What the task asks
Beginning with the line below that contains "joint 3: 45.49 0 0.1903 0" and ending with the line that contains "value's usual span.", copy every line exactly. Copy nothing else.

Exercise material
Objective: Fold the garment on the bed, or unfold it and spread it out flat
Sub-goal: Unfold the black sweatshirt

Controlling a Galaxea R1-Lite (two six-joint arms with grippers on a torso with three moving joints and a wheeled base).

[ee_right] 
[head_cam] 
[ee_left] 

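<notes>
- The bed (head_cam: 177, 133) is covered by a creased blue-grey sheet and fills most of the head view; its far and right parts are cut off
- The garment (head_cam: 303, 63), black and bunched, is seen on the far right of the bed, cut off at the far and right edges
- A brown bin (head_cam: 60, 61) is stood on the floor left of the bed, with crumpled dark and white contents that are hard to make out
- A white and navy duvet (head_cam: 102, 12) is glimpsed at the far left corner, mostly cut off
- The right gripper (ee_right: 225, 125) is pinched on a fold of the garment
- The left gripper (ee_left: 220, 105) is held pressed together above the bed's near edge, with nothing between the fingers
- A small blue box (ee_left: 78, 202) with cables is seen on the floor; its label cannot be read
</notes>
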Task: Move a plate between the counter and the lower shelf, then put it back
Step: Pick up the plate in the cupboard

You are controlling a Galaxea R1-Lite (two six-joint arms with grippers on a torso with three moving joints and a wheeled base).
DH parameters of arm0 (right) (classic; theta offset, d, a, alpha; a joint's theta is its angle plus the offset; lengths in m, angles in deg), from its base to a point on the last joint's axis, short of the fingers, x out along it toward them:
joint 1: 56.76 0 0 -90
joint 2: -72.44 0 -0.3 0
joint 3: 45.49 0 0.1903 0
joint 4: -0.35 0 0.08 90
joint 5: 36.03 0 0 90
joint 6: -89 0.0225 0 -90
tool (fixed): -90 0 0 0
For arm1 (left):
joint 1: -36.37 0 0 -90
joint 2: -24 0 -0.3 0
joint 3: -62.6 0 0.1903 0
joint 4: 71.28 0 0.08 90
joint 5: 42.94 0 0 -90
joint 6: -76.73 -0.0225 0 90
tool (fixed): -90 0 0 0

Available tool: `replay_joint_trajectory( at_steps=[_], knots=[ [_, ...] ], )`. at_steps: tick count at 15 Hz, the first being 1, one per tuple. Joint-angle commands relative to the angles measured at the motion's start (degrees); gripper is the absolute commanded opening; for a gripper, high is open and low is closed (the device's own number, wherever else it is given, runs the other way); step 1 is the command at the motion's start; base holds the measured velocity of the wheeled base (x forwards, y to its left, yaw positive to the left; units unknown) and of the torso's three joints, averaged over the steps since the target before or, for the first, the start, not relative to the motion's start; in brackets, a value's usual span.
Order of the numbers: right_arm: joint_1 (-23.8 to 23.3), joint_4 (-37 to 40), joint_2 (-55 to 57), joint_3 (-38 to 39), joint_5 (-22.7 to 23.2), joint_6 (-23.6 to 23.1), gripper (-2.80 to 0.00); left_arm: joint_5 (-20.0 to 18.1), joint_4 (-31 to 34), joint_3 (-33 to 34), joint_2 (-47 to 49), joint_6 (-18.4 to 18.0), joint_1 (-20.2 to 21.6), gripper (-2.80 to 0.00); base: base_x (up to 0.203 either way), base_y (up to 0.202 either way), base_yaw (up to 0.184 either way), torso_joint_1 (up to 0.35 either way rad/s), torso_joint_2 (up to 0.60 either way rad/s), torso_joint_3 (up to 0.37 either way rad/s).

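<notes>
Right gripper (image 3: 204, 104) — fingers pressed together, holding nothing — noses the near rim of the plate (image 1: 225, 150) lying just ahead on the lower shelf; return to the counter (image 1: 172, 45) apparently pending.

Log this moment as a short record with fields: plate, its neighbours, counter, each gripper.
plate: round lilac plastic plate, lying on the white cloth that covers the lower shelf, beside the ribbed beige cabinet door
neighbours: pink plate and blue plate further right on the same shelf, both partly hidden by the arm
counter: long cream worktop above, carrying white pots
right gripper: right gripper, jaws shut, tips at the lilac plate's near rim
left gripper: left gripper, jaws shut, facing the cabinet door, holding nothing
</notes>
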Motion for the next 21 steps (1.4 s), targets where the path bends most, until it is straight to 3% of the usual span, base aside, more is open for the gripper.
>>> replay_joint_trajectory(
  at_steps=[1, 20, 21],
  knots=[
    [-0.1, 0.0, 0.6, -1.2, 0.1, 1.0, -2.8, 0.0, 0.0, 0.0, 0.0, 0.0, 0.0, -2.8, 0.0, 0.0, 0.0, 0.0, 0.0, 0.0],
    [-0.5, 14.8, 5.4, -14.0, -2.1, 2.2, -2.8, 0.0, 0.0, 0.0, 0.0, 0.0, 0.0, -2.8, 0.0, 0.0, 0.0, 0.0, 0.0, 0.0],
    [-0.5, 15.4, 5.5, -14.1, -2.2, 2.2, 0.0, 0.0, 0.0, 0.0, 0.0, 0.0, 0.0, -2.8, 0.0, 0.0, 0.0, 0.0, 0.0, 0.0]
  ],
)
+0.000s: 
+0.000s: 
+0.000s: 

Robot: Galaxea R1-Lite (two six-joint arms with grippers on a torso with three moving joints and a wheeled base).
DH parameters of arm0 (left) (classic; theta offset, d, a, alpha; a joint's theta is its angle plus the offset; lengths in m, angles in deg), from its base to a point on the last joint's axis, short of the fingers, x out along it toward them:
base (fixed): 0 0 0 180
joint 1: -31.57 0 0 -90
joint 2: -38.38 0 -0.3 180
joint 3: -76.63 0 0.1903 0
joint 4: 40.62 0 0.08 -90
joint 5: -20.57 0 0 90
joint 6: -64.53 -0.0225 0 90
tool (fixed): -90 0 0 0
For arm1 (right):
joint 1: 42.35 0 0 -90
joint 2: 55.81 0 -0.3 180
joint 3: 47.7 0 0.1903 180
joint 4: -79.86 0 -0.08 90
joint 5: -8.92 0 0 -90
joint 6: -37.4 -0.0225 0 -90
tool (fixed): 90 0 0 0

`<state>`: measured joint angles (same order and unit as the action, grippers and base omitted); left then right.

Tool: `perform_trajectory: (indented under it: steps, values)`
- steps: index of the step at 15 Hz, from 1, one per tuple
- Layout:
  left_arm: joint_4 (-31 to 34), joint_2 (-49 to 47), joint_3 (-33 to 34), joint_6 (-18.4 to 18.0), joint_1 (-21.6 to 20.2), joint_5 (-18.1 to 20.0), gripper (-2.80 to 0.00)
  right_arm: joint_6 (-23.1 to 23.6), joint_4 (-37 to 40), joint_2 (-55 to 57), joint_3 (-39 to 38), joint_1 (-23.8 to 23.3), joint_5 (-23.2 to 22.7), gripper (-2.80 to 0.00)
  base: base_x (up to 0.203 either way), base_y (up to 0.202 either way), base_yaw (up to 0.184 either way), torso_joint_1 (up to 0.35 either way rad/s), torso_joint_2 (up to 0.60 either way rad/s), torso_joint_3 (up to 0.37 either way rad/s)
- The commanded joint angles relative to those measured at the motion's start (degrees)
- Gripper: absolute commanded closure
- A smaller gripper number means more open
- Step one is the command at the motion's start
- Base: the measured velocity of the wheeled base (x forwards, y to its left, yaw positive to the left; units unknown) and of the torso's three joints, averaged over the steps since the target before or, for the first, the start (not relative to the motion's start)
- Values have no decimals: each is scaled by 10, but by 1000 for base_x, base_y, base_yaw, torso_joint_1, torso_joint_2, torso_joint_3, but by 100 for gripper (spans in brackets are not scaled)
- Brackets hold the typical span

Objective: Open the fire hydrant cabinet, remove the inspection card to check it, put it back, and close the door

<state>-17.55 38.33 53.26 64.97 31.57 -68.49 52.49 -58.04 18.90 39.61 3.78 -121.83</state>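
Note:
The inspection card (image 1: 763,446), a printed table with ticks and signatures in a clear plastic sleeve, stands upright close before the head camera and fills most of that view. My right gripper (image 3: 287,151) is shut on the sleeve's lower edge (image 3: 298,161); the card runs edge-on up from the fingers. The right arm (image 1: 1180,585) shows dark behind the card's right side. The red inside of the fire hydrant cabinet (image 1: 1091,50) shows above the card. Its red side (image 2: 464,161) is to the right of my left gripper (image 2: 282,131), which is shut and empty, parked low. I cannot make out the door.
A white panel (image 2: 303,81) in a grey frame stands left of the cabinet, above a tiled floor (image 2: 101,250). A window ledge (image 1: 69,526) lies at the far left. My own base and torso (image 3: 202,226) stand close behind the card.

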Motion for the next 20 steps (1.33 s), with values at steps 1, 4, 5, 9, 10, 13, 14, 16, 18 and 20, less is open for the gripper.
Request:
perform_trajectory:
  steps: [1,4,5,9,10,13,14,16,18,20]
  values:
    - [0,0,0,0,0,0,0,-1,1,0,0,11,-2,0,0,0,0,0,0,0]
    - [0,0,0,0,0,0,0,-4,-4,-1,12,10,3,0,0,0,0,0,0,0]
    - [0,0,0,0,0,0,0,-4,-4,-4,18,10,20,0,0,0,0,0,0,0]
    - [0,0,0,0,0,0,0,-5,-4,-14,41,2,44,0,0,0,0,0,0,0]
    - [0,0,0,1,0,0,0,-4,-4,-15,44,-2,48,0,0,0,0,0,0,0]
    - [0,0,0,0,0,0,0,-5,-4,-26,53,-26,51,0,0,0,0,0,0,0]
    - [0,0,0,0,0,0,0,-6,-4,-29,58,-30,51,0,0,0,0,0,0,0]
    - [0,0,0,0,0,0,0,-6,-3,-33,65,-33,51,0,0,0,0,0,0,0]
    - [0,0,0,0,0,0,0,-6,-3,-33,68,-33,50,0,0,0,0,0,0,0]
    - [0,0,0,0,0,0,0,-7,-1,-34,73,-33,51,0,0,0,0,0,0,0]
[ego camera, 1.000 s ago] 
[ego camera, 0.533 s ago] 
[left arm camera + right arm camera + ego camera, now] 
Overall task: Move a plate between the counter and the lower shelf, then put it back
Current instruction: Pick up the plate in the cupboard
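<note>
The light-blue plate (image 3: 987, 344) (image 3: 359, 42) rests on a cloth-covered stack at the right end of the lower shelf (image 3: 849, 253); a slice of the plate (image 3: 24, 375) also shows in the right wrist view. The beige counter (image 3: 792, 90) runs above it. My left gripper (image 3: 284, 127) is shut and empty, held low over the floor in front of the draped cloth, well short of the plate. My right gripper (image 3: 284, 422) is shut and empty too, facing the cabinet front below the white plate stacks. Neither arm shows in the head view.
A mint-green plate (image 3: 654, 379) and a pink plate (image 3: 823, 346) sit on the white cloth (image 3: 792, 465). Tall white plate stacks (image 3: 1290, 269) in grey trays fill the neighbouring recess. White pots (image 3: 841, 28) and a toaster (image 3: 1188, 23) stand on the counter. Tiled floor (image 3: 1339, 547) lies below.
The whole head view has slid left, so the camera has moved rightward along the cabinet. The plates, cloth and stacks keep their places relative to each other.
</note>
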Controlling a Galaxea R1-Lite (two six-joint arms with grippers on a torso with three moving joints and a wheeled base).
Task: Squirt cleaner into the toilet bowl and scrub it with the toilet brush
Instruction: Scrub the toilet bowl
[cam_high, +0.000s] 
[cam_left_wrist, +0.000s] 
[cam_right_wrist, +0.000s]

Your response
joint 3: 45.49 0 0.1903 0
joint 4: -0.35 0 0.08 90
joint 5: 36.03 0 0 90
joint 6: -89 0.0225 0 -90
tool (fixed): -90 0 0 0
For arm1 (left):
joint 1: -36.37 0 0 -90
joint 2: -24 0 -0.3 0
joint 3: -62.6 0 0.1903 0
joint 4: 71.28 0 0.08 90
joint 5: 42.94 0 0 -90
joint 6: -76.73 -0.0225 0 90
tool (fixed): -90 0 0 0

Available tool: `replay_joint_trajectory( at_steps=[_], knots=[ [_, ...] ], )`. at_steps: tick count at 15 Hz, the first being 1, one per tuple. Joint-angle commands relative to the angles measured at the motion's start (degrees); gripper is the absolute commanded opening; for a gripper, high is open and low is closed (the device's own number, wherever else it is given, runs the other way); step 1 is the command at the motion's start; base holds the measured velocity of the wheeled base (x forwards, y to its left, yaw positive to the left; units unknown) and of the torso's three joints, averaged over the steps since the target before or, for the first, the start, not relative to the motion's start; in brackets, a value's usual span.

Nothing remains to be added to this answer.